Potenciais impactos da crise pandémica na prática decisória penal

A pandemia por Covid-19 determinou que fossem tomadas medidas quanto ao cumprimento dos prazos e obrigou a redefinir o modo de funcionamento dos tribunais, dando azo a numerosas discussões sobre questões práticas da vida judiciária. O vírus impactou ainda as prisões, tendo justificado reduções de penas e, nalguns casos, alterações de medidas de coação.

Em prazo que se antecipa ser curto, sairão os resultados dos primeiros testes serológicos às medidas tomadas no âmbito da justiça, que permitirão identificar e caracterizar o estado da imunidade judiciária e o início da nova normalidade forense.

O funcionamento regular dos tribunais não significa, porém, necessariamente, o fim da crise epidemiológica e muito menos, infelizmente, o fim da crise económica. O contexto SARS-CoV-2 terá, assim, um impacto significativo na análise dos problemas que serão colocados aos tribunais.

Parece-nos inevitável que o julgador tome em consideração o potencial efeito do contexto Covid no exame dos comportamentos com os quais é confrontado. Urge, assim, passar a uma abordagem do que de materialmente pode surgir nesse contexto no exercício decisório.

Na área criminal, são vários os aspetos a considerar.

Com efeito, e para darmos um exemplo, sabemos que a situação excecional por Covid-19 propicia a prática de crimes de burla (por via informática ou pelas vias tradicionais), sendo que, provando-se que o agente se aproveitou da especial vulnerabilidade da vítima, o tipo criminal passa a ser qualificado com as necessárias consequências no que respeita à elevação dos limites mínimos e máximos da pena aplicável. No caso mencionado, a situação excecional pode, assim, permitir o preenchimento do tipo qualificado.

Também a circunstância de terem sido tomadas medidas de ajuda às empresas em virtude dos efeitos negativos da paragem do país nalguns setores pode fomentar uma utilização pouco rigorosa dos fundos obtidos ou, pelo menos, antecipar-se-á um maior escrutínio da forma como os fundos foram utilizados quando existam indícios ou suspeitas da verificação de tipos de crime como o desvio de subvenções ou subsídios.

Contudo, para além da tipicidade criminal, o contexto Covid-19, facto público e notório, poderá ter influenciado de alguma forma o comportamento do agente, quer agravando-o, quer atenuando-o.

A lei cria molduras penais abstratas, estabelecendo limites mínimos e máximos das penas. Na sua arte de decidir, cabe ao julgador aplicar a sanção adequada ao caso concreto, considerando os critérios legalmente estabelecidos. E nesse conspecto, os desafios poderão ser maiores na escolha da pena a aplicar quando um dos fatores a ponderar seja a prática do ilícito no contexto da situação excecional por Covid.

Por um lado, as dificuldades económicas das empresas e das famílias, bem como o aumento do desemprego como consequências do lock-down decretado pelo estado de emergência e de que aos poucos saímos, potenciam a prática de “delitos de sobrevivência”, determinados pela imperatividade de acudir às necessidades mais básicas.

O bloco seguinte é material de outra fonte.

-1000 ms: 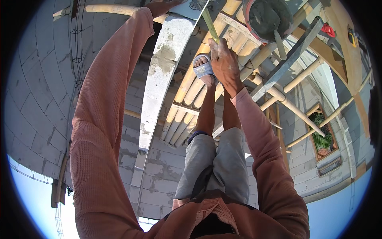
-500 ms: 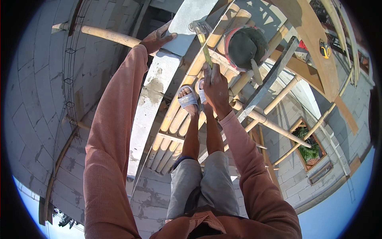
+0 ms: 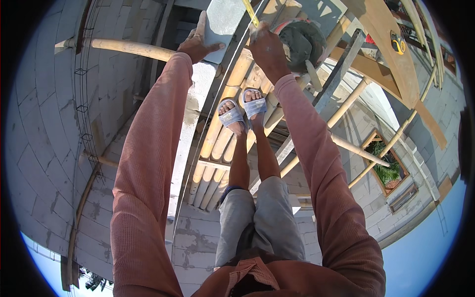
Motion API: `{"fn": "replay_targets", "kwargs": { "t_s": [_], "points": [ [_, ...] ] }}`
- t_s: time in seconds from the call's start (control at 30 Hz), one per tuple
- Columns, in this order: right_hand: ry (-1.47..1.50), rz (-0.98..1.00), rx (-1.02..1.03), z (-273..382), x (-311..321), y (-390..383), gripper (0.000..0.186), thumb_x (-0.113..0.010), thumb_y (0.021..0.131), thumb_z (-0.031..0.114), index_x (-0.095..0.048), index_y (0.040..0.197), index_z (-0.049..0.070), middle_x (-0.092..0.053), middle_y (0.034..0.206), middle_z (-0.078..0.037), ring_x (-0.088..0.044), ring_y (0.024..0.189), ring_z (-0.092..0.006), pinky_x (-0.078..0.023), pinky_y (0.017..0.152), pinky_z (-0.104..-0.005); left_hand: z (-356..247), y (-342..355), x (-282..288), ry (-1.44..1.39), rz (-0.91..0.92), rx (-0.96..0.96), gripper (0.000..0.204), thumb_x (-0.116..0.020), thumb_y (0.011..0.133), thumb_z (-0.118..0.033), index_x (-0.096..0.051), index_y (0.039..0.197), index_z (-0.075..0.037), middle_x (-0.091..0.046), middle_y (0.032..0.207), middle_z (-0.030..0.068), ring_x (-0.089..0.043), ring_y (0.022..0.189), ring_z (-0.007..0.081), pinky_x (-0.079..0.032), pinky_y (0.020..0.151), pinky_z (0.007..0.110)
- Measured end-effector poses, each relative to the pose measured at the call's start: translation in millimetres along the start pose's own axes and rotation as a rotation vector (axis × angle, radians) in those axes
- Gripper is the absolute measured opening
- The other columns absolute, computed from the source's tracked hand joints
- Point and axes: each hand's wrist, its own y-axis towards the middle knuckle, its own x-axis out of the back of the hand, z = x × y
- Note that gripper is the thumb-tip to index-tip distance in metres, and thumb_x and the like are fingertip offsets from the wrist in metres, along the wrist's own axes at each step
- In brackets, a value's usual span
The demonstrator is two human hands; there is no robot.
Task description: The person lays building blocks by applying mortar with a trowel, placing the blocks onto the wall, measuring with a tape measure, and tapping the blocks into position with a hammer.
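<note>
1. Since the earlier frame, the right hand [image 3: 268, 49] had moved forward, away from the body, taking the head of the yellow-handled tool [image 3: 251, 13] out of view; the left hand [image 3: 197, 45] now had its forefinger stretched forward.
2. The pale block [image 3: 220, 27] lay atop the far part of the white wall [image 3: 190, 114], its long axis running along the wall and away from the person.
3. The left fingers were spread against its near left corner, probably to steady it.
4. The right fingers were closed around the tool's handle, which pointed forward and slightly left.
5. A string [image 3: 198, 148] ran beside the wall, perhaps as a straight guide.
6. Rightward stood a mortar bucket [image 3: 322, 43], a trowel [image 3: 313, 75] leaning out, seemingly within easy reach.
</note>
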Motion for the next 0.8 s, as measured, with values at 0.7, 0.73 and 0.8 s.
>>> {"fn": "replay_targets", "kwargs": {
  "t_s": [0.7, 0.73, 0.8],
  "points": [
    [0.101, -0.068, -0.022, 2.2, -43.4, -61.2, 0.03, -0.053, 0.099, 0.028, -0.053, 0.109, -0.001, -0.064, 0.087, -0.026, -0.065, 0.078, -0.0427, -0.053, 0.067, -0.0487, 18.5, 15.3, 3.5, 0.01, 0.208, -0.067, 0.13, -0.078, 0.079, -0.055, 0.021, 0.155, -0.018, -0.048, 0.14, 0.0315, -0.055, 0.125, 0.0377, -0.048, 0.101, 0.041],
    [0.184, -0.136, -0.105, 3.2, -47.1, -67.7, 0.028, -0.053, 0.1, 0.028, -0.055, 0.105, 0.0, -0.062, 0.078, -0.019, -0.064, 0.072, -0.0348, -0.051, 0.062, -0.0436, 17.9, 15.5, 3.4, 0.006, 0.206, -0.051, 0.129, -0.077, 0.078, -0.055, 0.021, 0.155, -0.019, -0.049, 0.139, 0.0317, -0.056, 0.124, 0.0379, -0.049, 0.1, 0.041],
    [0.396, -0.141, -0.306, 7.3, -54.6, -82.1, 0.026, -0.053, 0.101, 0.028, -0.057, 0.101, 0.001, -0.06, 0.07, -0.011, -0.063, 0.066, -0.027, -0.05, 0.057, -0.0384, 16.4, 14.5, 2.9, 0.001, 0.203, -0.028, 0.129, -0.077, 0.078, -0.056, 0.02, 0.155, -0.019, -0.049, 0.138, 0.032, -0.057, 0.123, 0.0382, -0.05, 0.099, 0.041]
  ]
}}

Por outro lado, não deixam de estar em causa crimes, pelo que os princípios da igualdade e da justiça imporão uma reflexão cuidada sobre os termos em que o fator Covid deve ser equacionado.

Os critérios de julgamento não são matemáticos, são legais, no sentido de estarem previstos na lei. No entanto, a respetiva densificação, para além da lei, da doutrina e da jurisprudência, contará sempre com o invisível e imperscrutável processo mental de cada julgador. Nessa medida, a consideração do impacto da Covid-19 nas decisões judiciais irá também depender da forma como cada mente de cada julgador irá processar esta situação excecional.

Escrutinando o passado, encontramos alguns precedentes relacionados com a apreciação do impacto da crise económica no período de austeridade 2008-2014, sobretudo em crimes fiscais, tendo os tribunais, em geral, ainda assim, concluído pela condenação apesar de terem aplicado com maior frequência penas suspensas, multas ou dispensado o agente da pena.

É certo que também o presente quadro pandémico causado pelo surto da Covid-19 levará aos tribunais casos gerados por uma situação económica e financeira debilitada em virtude desse quadro. No entanto, a origem da situação é diferente da crise de 2008, uma vez que tem por causa uma emergência de saúde pública e não idiossincrasias do funcionamento do sistema económico-financeiro.

Tendendo as questões de saúde a provocar emoções subconscientes de maior condescendência, terão os julgadores a dificuldade acrescida de lidar com este fator adicional no exercício decisório, destrinçando os comportamentos relacionados com a crise epidemiológica daqueles que, na realidade, não o estão.